Planning your Tongariro Crossing adventure: what you need to know

The Crossing is a point to point track

The Tongariro Crossing hike starts at the Mangatepopo road end and finishes at the Ketetahi road end.

The Crossing is point to point so you need to plan logistics around drop offs and pick ups.

The easiest and most convenient way to organise logistics is to use a shuttle.

More about shuttle companies below.

Another option is to have a friend or family member drop you off and pick you up.

 

Car parking is limited

There is minimal car parking at the Mangatepopo start and the Ketetahi finish.

A four hour time limit applies to the Mangatepopo and Ketetahi carparks from Labour weekend to the 30th April.

The reason for this is to prevent traffic congestion on busy days.

Before the four hour limit was put in place the congestion was worse than Auckland. Not a good way to start a mountain adventure.

 

Average time to complete the Crossing

The average walking time for the Crossing is between 5.5 hours and 6 hours.

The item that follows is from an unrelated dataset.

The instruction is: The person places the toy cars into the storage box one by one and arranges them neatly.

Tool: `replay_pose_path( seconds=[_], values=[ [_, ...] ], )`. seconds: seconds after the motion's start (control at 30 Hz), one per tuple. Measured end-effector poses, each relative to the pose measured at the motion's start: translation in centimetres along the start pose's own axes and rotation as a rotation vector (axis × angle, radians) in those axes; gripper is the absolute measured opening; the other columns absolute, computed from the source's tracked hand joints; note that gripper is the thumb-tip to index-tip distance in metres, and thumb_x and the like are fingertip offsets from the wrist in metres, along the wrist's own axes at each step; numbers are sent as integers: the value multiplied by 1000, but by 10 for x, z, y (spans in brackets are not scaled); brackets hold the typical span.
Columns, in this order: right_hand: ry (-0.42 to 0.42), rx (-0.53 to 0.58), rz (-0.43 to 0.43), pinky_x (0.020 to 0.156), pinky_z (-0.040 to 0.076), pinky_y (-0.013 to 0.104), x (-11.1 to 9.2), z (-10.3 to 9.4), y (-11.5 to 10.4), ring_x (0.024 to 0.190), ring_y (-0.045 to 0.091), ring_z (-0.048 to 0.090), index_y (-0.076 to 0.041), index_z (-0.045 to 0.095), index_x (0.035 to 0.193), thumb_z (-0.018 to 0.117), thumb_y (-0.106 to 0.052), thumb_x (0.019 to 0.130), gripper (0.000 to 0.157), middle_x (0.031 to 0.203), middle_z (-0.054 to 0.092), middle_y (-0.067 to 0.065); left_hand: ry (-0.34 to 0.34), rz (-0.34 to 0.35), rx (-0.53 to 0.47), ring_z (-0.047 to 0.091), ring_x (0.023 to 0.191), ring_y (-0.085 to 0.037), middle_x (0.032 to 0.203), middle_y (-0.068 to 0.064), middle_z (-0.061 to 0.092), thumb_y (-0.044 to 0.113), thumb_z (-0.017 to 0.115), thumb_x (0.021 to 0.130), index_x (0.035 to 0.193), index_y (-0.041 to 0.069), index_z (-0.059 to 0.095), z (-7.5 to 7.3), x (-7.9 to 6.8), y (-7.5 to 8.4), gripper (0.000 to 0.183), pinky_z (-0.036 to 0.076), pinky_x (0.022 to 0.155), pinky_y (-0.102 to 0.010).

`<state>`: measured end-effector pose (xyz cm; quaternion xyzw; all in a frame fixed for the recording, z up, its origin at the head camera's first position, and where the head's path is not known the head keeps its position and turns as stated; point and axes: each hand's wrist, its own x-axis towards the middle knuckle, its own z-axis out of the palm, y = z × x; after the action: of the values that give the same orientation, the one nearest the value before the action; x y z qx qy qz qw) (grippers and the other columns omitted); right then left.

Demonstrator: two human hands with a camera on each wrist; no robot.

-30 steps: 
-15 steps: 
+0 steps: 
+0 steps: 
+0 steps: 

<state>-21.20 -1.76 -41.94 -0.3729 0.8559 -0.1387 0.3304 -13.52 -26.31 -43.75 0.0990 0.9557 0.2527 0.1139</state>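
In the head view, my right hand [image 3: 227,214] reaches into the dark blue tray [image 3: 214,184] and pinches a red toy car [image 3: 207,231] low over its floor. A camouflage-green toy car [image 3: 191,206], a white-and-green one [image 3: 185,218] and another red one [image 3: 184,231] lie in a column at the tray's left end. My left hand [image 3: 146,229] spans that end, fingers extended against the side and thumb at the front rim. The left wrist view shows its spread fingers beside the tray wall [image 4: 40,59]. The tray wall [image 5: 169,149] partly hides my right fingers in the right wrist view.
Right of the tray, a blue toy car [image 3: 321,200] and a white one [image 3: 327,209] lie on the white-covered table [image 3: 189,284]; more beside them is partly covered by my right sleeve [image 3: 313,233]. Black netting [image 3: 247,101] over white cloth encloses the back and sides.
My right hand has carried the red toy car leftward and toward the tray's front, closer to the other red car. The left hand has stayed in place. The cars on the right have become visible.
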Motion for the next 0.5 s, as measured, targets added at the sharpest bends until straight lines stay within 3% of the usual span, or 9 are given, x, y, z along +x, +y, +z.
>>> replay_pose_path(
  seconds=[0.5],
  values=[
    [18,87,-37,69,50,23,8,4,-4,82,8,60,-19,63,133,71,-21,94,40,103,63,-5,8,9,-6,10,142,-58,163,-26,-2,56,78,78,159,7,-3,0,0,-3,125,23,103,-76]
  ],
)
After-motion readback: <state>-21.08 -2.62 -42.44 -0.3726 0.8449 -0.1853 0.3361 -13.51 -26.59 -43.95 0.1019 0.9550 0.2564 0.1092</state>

Add a morning tea break, lunch and 200+ photos and it will take around 7 to 8 hours to complete the walk.

Your fitness, walking pace and how many stops you make will determine how long it takes you.

 

The right gear is a must

Packing the right gear is essential.

The weather can change very quickly on the Tongariro Crossing.

The weather forecast can be completely wrong.

This means you always need to prepare for bad weather, and hot sunshine.

See below for gear list. 

 

The peaks are Tapu (sacred)

The peaks of Mt Ngauruhoe, Mt Tongariro, and the lakes are tapu (sacred) to Ngāti Hikiro Te Tongariro, Ngāti Tuwharetoa and locals. You are politely asked to show respect by not climbing the peaks, or touching the lakes.

Older maps show the side tracks to Mt Tongariro and Mt Ngauruhoe. These tracks have been closed by Department of Conservation.

 

PRO TIPS:

1. Be prepared for all weather conditions and plan a backup day for the hike.

2. Have a plan B if the weather prevents you from doing the Crossing. There're some great alternatives to doing the Tongariro Crossing if the weather is poor.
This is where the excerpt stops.